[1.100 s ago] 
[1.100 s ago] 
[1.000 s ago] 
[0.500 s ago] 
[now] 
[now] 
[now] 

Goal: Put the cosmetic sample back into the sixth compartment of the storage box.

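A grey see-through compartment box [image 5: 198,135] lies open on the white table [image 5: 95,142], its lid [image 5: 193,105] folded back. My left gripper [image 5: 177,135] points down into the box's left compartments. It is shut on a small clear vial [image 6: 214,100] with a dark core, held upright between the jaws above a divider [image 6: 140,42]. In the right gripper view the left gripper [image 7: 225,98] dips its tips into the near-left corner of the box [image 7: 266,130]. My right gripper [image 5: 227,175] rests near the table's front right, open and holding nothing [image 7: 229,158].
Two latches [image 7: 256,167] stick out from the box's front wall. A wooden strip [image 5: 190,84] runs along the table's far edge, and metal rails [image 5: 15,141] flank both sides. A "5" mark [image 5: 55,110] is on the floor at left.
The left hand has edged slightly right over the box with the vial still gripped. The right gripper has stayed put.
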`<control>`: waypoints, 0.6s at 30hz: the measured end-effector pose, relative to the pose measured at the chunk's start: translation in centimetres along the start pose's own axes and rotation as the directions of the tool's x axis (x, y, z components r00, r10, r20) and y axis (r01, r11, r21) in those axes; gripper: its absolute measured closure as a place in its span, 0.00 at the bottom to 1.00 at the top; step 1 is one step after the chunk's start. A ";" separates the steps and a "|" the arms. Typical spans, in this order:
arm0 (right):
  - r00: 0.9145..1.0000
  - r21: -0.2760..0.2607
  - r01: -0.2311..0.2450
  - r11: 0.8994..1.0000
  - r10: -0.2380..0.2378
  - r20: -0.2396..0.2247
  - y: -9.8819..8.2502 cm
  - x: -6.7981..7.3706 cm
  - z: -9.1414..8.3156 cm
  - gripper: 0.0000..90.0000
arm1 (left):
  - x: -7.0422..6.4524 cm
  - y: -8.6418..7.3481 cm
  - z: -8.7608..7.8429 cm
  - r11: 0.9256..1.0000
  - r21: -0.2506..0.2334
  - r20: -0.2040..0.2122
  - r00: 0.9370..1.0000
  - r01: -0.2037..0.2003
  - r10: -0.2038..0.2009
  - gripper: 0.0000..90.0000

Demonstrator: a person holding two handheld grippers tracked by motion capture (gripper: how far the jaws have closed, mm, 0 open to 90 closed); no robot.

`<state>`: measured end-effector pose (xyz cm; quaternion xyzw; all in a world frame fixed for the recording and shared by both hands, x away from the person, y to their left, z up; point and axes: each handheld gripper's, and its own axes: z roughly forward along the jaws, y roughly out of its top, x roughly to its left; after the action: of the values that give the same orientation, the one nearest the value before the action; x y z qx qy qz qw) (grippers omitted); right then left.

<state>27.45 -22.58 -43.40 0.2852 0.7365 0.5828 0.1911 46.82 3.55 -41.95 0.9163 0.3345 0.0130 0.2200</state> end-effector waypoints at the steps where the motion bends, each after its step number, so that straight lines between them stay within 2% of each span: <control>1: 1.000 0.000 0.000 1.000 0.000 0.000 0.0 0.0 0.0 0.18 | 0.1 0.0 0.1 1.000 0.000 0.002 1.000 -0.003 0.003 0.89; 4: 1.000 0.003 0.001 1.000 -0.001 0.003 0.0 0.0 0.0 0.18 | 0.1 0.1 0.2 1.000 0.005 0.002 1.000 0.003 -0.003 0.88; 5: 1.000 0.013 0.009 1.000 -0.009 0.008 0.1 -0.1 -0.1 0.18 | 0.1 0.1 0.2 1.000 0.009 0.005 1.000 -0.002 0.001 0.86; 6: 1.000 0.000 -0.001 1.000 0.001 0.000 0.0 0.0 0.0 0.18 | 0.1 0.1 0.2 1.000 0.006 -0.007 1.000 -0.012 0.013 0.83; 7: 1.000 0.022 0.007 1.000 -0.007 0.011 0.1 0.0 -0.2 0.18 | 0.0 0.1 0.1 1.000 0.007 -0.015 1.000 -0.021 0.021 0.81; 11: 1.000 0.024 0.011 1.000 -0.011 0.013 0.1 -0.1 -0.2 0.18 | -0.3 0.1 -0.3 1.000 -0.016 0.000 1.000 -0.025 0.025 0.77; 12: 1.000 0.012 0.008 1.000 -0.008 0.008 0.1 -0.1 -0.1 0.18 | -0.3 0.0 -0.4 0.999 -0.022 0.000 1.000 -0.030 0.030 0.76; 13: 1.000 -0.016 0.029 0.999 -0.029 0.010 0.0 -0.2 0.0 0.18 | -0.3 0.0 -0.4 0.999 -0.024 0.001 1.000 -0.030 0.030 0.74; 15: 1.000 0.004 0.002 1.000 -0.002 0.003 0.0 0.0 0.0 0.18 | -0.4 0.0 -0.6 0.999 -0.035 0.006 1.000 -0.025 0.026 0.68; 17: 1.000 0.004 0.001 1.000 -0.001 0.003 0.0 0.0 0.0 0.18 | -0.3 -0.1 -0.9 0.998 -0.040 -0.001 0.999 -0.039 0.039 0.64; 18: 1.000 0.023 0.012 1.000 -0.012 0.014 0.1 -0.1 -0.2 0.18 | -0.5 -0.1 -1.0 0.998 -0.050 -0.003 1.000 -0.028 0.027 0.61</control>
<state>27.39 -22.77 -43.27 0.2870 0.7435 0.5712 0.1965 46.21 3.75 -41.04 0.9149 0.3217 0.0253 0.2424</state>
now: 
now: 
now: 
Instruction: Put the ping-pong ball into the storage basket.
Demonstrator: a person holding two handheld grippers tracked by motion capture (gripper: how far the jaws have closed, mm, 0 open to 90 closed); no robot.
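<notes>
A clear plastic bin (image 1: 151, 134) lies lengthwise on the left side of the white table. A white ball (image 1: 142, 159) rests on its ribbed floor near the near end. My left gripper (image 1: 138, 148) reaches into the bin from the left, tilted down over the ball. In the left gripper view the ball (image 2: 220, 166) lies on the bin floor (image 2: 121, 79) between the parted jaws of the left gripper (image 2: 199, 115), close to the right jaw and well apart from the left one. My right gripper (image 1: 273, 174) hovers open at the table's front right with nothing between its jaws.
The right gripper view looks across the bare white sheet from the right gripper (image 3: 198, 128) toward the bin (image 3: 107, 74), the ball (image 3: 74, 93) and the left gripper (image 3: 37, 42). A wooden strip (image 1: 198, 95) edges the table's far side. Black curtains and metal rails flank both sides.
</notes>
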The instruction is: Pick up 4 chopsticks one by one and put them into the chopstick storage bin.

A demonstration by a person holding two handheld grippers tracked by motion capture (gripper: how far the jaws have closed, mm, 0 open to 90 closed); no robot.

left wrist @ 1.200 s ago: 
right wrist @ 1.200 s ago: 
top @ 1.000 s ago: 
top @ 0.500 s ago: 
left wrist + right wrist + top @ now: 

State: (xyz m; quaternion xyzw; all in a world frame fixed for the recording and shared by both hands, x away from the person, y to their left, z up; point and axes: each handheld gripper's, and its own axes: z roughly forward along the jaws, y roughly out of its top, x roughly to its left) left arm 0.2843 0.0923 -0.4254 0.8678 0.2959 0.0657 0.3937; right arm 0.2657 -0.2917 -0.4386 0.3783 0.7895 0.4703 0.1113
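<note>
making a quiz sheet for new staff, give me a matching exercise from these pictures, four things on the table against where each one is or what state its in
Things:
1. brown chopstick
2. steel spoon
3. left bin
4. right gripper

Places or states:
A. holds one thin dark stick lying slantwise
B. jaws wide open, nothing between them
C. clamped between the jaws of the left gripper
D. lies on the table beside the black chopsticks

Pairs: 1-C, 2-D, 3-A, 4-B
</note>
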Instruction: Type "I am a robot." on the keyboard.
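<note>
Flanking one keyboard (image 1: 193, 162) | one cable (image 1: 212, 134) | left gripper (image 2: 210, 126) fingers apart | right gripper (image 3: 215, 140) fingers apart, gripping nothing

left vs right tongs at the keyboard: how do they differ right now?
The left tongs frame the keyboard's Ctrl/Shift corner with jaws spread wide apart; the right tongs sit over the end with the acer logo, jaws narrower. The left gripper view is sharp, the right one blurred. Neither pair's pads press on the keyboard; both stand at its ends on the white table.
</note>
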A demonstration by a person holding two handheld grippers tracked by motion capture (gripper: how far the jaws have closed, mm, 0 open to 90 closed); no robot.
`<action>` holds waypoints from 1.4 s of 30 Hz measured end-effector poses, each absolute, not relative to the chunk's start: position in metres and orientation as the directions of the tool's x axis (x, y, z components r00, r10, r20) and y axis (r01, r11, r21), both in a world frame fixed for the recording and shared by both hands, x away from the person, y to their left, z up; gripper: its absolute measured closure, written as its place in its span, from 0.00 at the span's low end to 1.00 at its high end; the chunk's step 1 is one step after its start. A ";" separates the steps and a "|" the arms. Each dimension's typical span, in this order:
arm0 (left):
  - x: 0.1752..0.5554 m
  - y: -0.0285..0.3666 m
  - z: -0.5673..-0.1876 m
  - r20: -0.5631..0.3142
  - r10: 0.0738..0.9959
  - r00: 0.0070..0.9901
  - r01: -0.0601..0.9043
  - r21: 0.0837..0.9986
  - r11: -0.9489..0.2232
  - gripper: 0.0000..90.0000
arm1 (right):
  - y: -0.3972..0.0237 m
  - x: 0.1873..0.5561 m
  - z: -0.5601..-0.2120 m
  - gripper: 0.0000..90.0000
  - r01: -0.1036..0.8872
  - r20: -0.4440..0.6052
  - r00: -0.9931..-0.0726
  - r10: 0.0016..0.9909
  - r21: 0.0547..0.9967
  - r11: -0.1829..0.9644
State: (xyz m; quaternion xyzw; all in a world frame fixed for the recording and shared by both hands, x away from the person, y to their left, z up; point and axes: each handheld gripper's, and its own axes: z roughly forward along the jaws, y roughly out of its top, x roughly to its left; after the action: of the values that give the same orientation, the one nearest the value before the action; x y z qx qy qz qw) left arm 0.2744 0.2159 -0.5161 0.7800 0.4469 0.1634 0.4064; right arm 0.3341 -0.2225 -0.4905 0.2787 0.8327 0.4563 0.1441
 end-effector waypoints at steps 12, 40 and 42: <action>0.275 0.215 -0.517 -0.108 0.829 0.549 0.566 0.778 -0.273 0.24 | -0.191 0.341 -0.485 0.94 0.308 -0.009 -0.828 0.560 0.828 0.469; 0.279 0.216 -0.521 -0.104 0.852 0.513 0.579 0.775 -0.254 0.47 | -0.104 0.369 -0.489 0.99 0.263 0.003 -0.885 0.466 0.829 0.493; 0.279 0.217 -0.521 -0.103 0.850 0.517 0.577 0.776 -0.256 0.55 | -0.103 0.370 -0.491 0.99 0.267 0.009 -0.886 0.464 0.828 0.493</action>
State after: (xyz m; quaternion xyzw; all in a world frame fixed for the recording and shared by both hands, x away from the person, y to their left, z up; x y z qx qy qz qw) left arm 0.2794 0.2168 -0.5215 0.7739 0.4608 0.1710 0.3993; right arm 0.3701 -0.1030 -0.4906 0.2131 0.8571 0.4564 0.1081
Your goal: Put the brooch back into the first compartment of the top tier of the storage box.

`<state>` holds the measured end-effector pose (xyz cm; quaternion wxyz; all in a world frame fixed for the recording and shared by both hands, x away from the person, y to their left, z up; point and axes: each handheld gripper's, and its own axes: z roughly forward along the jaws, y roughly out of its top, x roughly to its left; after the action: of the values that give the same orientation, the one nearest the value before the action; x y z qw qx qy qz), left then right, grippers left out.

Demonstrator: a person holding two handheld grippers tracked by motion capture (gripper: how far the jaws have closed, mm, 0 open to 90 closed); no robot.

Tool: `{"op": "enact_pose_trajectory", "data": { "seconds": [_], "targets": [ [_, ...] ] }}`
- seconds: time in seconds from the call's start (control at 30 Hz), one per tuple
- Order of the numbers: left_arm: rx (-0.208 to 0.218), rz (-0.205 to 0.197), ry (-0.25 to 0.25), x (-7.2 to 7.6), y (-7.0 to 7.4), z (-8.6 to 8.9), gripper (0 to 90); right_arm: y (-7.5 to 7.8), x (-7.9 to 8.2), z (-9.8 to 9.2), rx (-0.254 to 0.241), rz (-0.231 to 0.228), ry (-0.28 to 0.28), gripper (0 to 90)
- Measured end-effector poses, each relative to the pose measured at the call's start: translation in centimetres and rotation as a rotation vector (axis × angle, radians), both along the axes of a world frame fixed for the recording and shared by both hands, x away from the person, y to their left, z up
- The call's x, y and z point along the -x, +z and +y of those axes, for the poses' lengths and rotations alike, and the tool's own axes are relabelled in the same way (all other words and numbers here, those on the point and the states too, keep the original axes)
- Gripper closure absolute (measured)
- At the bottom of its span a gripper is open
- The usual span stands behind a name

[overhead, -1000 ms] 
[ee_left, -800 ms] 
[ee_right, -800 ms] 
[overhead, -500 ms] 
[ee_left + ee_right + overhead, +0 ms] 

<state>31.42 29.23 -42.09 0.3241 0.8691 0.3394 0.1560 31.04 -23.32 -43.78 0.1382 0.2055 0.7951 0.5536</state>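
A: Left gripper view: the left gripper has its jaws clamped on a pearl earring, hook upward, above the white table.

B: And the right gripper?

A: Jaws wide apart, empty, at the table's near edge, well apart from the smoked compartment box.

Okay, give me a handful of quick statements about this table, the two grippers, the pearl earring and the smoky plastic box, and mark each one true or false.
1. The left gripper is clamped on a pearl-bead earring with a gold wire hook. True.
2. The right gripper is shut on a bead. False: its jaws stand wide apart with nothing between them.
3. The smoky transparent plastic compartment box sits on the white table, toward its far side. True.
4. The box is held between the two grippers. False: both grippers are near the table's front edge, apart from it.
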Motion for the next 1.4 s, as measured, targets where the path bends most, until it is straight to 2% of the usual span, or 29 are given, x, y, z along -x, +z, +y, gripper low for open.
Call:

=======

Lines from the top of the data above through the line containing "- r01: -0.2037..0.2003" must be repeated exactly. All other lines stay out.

◆ The answer:
[1.100 s ago] 
[1.100 s ago] 
[1.000 s ago] 
[0.500 s ago] 
[now] 
[now] 
[now] 

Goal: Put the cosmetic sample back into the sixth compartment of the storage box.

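A grey see-through compartment box [image 5: 198,135] lies open on the white table [image 5: 95,142], its lid [image 5: 193,105] folded back. My left gripper [image 5: 177,135] points down into the box's left compartments. It is shut on a small clear vial [image 6: 214,100] with a dark core, held upright between the jaws above a divider [image 6: 140,42]. In the right gripper view the left gripper [image 7: 225,98] dips its tips into the near-left corner of the box [image 7: 266,130]. My right gripper [image 5: 227,175] rests near the table's front right, open and holding nothing [image 7: 229,158].
Two latches [image 7: 256,167] stick out from the box's front wall. A wooden strip [image 5: 190,84] runs along the table's far edge, and metal rails [image 5: 15,141] flank both sides. A "5" mark [image 5: 55,110] is on the floor at left.
The left hand has edged slightly right over the box with the vial still gripped. The right gripper has stayed put.
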`<control>`: waypoints, 0.6s at 30hz: the measured end-effector pose, relative to the pose measured at the chunk's start: translation in centimetres along the start pose's own axes and rotation as the directions of the tool's x axis (x, y, z components r00, r10, r20) and y axis (r01, r11, r21) in those axes; gripper: its absolute measured closure as a place in its span, 0.00 at the bottom to 1.00 at the top; step 1 is one step after the chunk's start. A ";" separates the steps and a "|" the arms. Typical spans, in this order:
arm0 (right):
  - r00: 0.9145..1.0000
  - r21: -0.2760..0.2607
  - r01: -0.2311..0.2450
  - r11: 0.8994..1.0000
  - r10: -0.2380..0.2378
  - r20: -0.2396..0.2247
  - y: -9.8819..8.2502 cm
  - x: -6.7981..7.3706 cm
  - z: -9.1414..8.3156 cm
  - gripper: 0.0000..90.0000
arm1 (left):
  - x: -7.0422..6.4524 cm
  - y: -8.6418..7.3481 cm
  - z: -8.7608..7.8429 cm
  - r11: 0.9256..1.0000
  - r21: -0.2506..0.2334
  - r20: -0.2040..0.2122
  - r00: 0.9370..1.0000
  - r01: -0.2037..0.2003

The given answer completes the exercise.